WiFi Passpoint, also referred to as Hotspot 2.0, and is an improved method that wireless devices can use to connect to WiFi hotspots. This was created by the WiFi Alliance and it enables devices which have already logged into a hotspot network to connect automatically and silently to other hotspots in the background when moving from one node to the next. While Android 8.0 Oreo does support this feature, it is optional for OEMs to implement and even the newest Google Pixel 2 does not seem to include support for it.

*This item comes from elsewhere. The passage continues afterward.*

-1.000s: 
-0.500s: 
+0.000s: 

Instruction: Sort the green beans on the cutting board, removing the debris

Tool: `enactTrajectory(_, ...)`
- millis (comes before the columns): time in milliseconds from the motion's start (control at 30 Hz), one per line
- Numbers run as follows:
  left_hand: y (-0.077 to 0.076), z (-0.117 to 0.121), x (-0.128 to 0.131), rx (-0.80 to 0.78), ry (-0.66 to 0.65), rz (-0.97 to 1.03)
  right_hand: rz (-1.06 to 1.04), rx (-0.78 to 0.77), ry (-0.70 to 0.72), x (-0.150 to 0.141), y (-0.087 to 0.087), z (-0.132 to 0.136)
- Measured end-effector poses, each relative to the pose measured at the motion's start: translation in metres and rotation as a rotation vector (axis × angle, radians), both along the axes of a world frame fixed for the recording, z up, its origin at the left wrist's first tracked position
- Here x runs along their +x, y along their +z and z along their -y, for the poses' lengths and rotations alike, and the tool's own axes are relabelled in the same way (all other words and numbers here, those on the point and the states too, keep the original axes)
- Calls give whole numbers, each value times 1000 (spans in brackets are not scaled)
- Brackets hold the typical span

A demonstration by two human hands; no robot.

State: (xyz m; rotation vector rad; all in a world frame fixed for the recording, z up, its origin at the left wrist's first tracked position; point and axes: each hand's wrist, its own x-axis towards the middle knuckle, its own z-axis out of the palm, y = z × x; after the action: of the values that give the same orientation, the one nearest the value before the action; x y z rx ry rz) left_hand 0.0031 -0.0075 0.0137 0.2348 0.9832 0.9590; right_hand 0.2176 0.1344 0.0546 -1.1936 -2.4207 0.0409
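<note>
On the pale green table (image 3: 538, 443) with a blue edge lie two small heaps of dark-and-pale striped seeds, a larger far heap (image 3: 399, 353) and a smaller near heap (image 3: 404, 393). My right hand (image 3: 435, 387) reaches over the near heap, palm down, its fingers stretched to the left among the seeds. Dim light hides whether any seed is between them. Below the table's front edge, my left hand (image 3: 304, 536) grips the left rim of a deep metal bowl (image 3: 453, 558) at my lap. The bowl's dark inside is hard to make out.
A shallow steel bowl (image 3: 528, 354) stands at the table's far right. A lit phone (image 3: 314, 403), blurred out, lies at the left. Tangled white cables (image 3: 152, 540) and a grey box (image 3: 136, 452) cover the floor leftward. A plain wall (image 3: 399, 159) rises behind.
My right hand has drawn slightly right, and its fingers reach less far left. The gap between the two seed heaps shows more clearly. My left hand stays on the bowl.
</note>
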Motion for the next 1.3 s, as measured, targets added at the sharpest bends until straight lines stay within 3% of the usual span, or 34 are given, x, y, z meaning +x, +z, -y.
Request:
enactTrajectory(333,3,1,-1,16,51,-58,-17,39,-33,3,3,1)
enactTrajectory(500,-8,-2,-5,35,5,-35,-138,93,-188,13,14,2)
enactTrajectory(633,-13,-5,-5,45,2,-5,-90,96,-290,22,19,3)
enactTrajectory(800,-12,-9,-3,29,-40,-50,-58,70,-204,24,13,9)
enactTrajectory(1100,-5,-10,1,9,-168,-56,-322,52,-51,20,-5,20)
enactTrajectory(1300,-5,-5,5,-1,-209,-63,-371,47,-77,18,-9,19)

Hotspots have become quite popular over the years as more people are trying to stay connected to the internet as much as possible. Whether this is for social reasons, work related, or just out of boredom, we as a society are becoming more dependent on the internet for everyday tasks. This can sometimes get expensive on a cellular connection, and there are times in which those aren’t even available due to poor signal reception. In those cases, a hotspot network (such as the one included for Comcast subscribers) can really help out when you’re in need.
These new hotspot networks are made up of a number of nodes depending on how popular it is and where you’re currently at. Traditionally, you would need to login and authenticate each time you switched from one node to the next but this is no longer needed if your hardware and software supports WiFi Passpoint. Last month we talked about how Google had included WiFi Passpoint support for Android Oreo but it is entirely at the OEM’s discretion as to whether or not they want to implement it.
The package to include support is included in the Android Open Source Project, as seen here, but we have been unable to locate it on the Pixel 2 as of yet. This feature could be coming in a future software update but as of right now it seems the feature is unavailable on the Pixel 2 or the Pixel 2 XL.